Segment Open
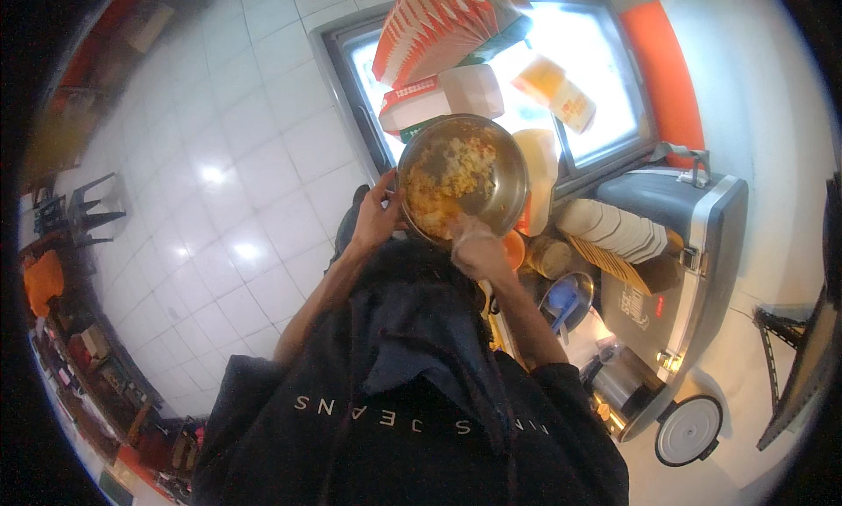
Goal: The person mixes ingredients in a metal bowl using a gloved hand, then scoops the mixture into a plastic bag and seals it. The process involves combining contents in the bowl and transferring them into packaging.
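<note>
A round metal bowl (pixel 503 170) with a yellow and reddish chopped food mix (pixel 454 177) is in front of me, above a glass-topped chest freezer's near edge. My left hand (pixel 380 213) grips the bowl's left rim. Over the near right part of the bowl is my right hand (pixel 477 246), blurred and seemingly in a clear glove; its fingertips are at the food, and whether they hold anything cannot be told. Beside the bowl lie a red and white paper food box (pixel 470 91) and another pale paper box (pixel 536 170).
Stacked folded cartons (pixel 441 29) and a yellow-white carton (pixel 559 95) lie on the freezer (pixel 605 59). To the right are an orange cup (pixel 513 248), stacked paper trays (pixel 612 233), a bowl with a blue utensil (pixel 566 302) and a large black case (pixel 717 236). A stool (pixel 95 210) stands far left.
</note>
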Available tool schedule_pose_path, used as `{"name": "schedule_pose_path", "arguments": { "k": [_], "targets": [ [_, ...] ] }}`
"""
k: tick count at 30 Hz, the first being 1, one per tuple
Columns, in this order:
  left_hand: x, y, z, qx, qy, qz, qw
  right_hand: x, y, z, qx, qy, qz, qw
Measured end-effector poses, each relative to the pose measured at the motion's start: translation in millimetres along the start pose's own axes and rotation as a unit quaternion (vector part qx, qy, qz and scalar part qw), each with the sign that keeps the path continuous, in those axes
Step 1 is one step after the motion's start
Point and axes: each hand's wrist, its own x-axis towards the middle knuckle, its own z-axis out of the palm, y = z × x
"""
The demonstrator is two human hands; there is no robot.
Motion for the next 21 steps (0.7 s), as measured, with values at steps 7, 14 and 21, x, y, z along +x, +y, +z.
{"name": "schedule_pose_path", "arguments": {
  "k": [7, 14, 21],
  "targets": [
    [-4, -6, -3, -0.052, -0.006, -0.003, 0.999, 25, 23, -33, -0.073, -0.055, 0.082, 0.992],
    [4, -7, -5, -0.022, -0.032, 0.008, 0.999, 1, 6, -16, 0.14, -0.01, 0.096, 0.985],
    [1, -8, 0, -0.021, -0.007, -0.009, 1.0, -4, 10, -29, -0.026, 0.005, -0.015, 1.0]
  ]
}}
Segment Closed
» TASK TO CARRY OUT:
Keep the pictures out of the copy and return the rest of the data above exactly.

» RESPONSE:
Goal: The person mixes ingredients in a metal bowl using a gloved hand, then scoops the mixture into a plastic bag and seals it. The process involves combining contents in the bowl and transferring them into packaging.
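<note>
A round metal bowl (pixel 503 170) with a yellow and reddish chopped food mix (pixel 454 177) is in front of me, above a glass-topped chest freezer's near edge. My left hand (pixel 380 213) grips the bowl's left rim. Over the near right part of the bowl is my right hand (pixel 477 246), blurred and seemingly in a clear glove; its fingertips are at the food, and whether they hold anything cannot be told. Beside the bowl lie a red and white paper food box (pixel 470 91) and another pale paper box (pixel 536 170).
Stacked folded cartons (pixel 441 29) and a yellow-white carton (pixel 559 95) lie on the freezer (pixel 605 59). To the right are an orange cup (pixel 513 248), stacked paper trays (pixel 612 233), a bowl with a blue utensil (pixel 566 302) and a large black case (pixel 717 236). A stool (pixel 95 210) stands far left.
</note>
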Available tool schedule_pose_path, used as `{"name": "schedule_pose_path", "arguments": { "k": [_], "targets": [ [_, ...] ] }}`
"""
k: tick count at 30 Hz, the first being 1, one per tuple
Columns, in this order:
  left_hand: x, y, z, qx, qy, qz, qw
  right_hand: x, y, z, qx, qy, qz, qw
Measured end-effector poses, each relative to the pose measured at the motion's start: translation in millimetres along the start pose's own axes and rotation as a unit quaternion (vector part qx, qy, qz and scalar part qw), each with the sign that keeps the path continuous, in those axes
Step 1 is one step after the motion's start
Point and axes: each hand's wrist, its own x-axis towards the middle knuckle, its own z-axis out of the palm, y = z × x
"""
The demonstrator is two human hands; there is no robot.
Motion for the next 21 steps (0.7 s), as measured, with values at steps 7, 14 and 21, x, y, z along +x, +y, +z.
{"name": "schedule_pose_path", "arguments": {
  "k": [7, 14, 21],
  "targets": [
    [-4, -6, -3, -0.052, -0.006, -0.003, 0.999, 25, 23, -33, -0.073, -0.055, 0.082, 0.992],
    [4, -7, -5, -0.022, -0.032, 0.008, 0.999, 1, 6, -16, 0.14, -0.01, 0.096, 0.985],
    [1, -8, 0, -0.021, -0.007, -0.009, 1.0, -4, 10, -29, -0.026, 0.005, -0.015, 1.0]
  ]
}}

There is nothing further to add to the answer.